++++ Data extract ++++
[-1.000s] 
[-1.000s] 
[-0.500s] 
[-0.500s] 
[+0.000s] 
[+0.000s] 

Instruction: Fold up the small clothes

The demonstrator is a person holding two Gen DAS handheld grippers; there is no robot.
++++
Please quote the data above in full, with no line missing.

Task solution:
[-1.000s] 
[-1.000s] 
[-0.500s] 
[-0.500s] 
[+0.000s] 
[+0.000s] 

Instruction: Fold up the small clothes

The demonstrator is a person holding two Gen DAS handheld grippers; there is no robot.

No further work remains on the exercise.